# Anyones Rhom eat pellets?



## fung88 (Feb 3, 2005)

i just wanan ask if anyone in this forum has trained the Rhom to eat pellets from the surface of the water? I do not mean stuffin pellets into smelt or other foods. Anyways if your Rhom eats pellets fromt he surface i would like to know how you trained it to go to the top to search for food!


----------



## fung88 (Feb 3, 2005)

bump!


----------



## jeddy hao (Mar 1, 2005)

Sorry only have pygos and they eat floating pellets. If I had a Rhom, I'd make him eat pellets


----------



## doctorvtec (May 15, 2004)

You can try. One way to help aid nutrition is to stuff pellets in like smelt or shrimp.
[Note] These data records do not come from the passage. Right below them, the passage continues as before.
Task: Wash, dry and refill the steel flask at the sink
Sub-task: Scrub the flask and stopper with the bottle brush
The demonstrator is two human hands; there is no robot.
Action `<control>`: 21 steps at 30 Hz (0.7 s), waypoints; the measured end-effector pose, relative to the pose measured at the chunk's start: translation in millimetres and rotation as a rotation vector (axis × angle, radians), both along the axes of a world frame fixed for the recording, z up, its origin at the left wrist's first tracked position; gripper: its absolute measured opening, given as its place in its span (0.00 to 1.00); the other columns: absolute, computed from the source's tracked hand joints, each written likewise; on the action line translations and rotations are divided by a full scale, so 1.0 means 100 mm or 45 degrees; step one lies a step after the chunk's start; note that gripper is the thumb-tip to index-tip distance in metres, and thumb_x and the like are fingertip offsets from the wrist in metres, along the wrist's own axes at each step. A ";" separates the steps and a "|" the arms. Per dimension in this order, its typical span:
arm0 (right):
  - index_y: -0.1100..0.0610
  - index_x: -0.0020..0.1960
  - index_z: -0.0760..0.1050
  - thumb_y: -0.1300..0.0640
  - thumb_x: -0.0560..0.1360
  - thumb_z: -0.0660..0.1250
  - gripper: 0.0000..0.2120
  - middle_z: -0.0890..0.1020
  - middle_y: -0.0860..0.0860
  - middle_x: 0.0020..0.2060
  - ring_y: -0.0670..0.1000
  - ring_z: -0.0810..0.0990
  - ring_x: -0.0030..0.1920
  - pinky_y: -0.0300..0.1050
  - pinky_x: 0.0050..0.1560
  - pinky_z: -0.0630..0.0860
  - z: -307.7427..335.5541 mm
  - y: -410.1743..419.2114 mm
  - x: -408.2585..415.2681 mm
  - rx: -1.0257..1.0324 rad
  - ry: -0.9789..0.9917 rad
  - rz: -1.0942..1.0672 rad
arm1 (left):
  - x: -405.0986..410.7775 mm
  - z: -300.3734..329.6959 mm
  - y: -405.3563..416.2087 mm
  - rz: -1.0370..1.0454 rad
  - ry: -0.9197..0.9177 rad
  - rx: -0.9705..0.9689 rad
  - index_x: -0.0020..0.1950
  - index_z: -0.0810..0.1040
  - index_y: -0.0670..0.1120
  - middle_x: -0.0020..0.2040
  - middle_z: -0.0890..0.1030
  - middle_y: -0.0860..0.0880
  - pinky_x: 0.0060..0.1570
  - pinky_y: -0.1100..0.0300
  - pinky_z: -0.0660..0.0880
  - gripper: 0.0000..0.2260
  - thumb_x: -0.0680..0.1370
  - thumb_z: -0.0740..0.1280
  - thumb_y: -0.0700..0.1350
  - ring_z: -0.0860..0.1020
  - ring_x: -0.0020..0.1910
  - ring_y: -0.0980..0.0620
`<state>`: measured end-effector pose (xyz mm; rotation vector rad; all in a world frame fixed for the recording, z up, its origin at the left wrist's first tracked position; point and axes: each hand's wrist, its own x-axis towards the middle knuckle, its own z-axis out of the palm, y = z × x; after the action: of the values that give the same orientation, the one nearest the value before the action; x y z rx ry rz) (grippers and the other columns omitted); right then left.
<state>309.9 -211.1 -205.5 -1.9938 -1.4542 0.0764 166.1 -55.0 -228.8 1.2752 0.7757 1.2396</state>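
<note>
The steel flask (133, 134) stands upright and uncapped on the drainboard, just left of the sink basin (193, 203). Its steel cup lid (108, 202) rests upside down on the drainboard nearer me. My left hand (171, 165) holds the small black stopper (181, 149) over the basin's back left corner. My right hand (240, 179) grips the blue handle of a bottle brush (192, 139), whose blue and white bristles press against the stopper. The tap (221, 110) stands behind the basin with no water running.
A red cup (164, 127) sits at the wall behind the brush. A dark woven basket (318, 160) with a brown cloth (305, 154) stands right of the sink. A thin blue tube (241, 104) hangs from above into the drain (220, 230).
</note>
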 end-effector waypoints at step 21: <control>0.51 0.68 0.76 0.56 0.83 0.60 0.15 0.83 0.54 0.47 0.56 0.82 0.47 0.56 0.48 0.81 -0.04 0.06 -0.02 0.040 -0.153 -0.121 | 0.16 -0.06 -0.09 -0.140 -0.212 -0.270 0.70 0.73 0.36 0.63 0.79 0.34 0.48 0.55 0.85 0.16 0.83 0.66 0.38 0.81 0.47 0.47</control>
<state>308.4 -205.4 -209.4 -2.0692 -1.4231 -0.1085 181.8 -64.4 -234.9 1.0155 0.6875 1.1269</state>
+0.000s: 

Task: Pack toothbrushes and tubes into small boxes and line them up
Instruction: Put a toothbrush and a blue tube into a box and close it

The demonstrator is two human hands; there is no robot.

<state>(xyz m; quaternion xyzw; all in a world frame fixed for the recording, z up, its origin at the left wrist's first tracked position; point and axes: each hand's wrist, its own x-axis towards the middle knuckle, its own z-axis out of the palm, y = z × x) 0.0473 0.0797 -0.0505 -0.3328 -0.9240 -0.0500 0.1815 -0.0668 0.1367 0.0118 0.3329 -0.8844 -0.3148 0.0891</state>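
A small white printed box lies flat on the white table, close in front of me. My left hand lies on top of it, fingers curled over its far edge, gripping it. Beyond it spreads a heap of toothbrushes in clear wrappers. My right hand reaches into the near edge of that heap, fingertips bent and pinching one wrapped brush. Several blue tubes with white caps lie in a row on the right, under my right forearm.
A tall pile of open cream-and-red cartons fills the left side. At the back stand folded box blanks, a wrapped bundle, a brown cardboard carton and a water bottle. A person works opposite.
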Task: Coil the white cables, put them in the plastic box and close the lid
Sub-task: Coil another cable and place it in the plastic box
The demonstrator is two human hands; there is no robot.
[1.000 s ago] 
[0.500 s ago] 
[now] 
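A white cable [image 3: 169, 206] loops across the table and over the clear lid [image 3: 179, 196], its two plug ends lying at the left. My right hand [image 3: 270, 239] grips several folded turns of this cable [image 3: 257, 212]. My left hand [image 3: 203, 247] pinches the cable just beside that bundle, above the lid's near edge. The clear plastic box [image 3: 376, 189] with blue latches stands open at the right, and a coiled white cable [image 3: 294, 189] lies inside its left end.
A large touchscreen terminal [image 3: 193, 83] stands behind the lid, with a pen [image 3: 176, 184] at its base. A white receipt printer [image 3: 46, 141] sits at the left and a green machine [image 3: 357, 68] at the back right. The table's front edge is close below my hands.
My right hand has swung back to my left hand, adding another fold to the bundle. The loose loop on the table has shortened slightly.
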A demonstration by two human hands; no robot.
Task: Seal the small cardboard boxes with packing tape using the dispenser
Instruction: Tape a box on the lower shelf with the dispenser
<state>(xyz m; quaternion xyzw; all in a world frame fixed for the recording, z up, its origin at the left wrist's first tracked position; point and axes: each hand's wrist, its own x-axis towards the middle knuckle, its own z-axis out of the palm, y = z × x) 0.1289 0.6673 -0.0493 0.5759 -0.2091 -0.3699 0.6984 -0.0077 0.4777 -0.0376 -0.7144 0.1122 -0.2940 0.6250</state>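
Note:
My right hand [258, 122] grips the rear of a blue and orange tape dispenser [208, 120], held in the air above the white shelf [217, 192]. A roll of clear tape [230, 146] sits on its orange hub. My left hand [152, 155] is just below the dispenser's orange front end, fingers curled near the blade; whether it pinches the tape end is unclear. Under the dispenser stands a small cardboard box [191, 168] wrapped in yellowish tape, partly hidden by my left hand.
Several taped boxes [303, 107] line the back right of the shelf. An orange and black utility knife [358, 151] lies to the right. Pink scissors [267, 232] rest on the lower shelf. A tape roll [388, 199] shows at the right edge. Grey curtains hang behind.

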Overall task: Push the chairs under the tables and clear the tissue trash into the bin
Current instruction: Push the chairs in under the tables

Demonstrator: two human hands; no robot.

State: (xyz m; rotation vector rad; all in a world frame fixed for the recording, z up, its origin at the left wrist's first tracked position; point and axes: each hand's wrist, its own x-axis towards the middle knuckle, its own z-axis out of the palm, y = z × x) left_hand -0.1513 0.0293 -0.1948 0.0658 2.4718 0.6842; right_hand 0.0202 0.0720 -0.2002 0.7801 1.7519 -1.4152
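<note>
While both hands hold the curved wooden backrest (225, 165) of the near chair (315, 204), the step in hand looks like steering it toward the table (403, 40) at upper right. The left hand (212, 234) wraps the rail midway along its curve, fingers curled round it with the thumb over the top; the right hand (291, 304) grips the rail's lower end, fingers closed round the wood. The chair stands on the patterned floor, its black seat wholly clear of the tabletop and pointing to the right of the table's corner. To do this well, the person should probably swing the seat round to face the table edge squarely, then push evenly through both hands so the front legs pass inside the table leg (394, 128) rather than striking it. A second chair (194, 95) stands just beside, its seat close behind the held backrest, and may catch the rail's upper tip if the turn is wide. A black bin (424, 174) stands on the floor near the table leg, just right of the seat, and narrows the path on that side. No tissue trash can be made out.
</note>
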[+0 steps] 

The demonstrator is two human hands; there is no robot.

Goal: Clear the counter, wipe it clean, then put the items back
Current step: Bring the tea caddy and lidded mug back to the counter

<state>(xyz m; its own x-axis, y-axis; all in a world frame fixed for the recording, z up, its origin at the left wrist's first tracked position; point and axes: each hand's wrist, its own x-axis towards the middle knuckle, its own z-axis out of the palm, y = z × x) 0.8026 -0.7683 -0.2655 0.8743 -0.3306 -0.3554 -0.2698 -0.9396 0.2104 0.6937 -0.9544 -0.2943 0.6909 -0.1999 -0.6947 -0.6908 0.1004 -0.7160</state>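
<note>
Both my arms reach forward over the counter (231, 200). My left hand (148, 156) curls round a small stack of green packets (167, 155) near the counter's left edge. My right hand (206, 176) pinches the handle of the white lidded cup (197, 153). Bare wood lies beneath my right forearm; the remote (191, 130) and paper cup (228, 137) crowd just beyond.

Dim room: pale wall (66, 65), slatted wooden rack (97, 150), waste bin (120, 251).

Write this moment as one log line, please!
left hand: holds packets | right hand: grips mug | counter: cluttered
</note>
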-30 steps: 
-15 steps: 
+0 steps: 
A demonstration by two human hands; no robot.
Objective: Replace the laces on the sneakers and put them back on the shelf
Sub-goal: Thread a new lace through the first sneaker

I would never limit a fish like piranha's to just pellets though. They need a variety of nutrition to live a long healthy life.


----------



## Zesty (Sep 17, 2004)

I have a little 3" rhom that will eat those Omega One floating pellets. He really seems to like them. It's actually kinda cool to see a p gently swim to the surface and eat a floating pellet.


----------



## fung88 (Feb 3, 2005)

zesty how did you train him to eat pellets floatin on top?


----------



## shocker45 (Jun 23, 2005)

are pellets really healthy or something? im buying 6 2" p's that i plan to keep for a long time, should i get them on pellets right away? give them other stuff to like shrimp or feeders. but say every 2nd or 3rd feeding should be pellets?


----------



## Judazzz (Jan 13, 2003)

shocker45 said:


> are pellets really healthy or something?[snapback]1096363[/snapback]​


The advantage of pellets is that they contain a large amount of different nutrients and vitamins all in one package. And there are a lot of different types of pellets, all with different kinds of nutrients and vitamins.


----------



## fung88 (Feb 3, 2005)

Yep..just recently i'm trying to get my rhom to eat hikari gold pellets..he only took a couple bites and back out it went.. oh well!


----------



## Elongatus cockus (May 28, 2005)

My 2" peruvian eats Hikari cichlid gold (the mini ones)

2 pellets and he's full


----------



## fung88 (Feb 3, 2005)

I feed mine medium hikari gold pellets! he stilll gettin used to it tho!


----------



## Elongatus cockus (May 28, 2005)

fung88 said:


> Yep..just recently i'm trying to get my rhom to eat hikari gold pellets..he only took a couple bites and back out it went.. oh well!
> [snapback]1097080[/snapback]​


Sounds like it's too big for him -- what size pellets did you buy?


----------



## fung88 (Feb 3, 2005)

medium. But yea when i stuffed it into a small piece of smelt he just swallowed the whole thing!! pretty crazy!


----------



## Elongatus cockus (May 28, 2005)

fung88 said:


> medium. But yea when i stuffed it into a small piece of smelt he just swallowed the whole thing!! pretty crazy!
> [snapback]1097150[/snapback]​


Nice -- well as long as he gets his pellets one way or another

How are pellets in terms of growth food? I'm hoping to grow my 2incher fast


----------



## fung88 (Feb 3, 2005)

i'm not too sure either..but i got my rhom when he was about 3.5inchs like a week ago! he seems to be doing fine..i feed him small amounts of food 3 times a day! maybe more..I have a powerhead on 24/7 so he can excerise and eat more which = Growth hopefully. but then rhoms are slow growers!


----------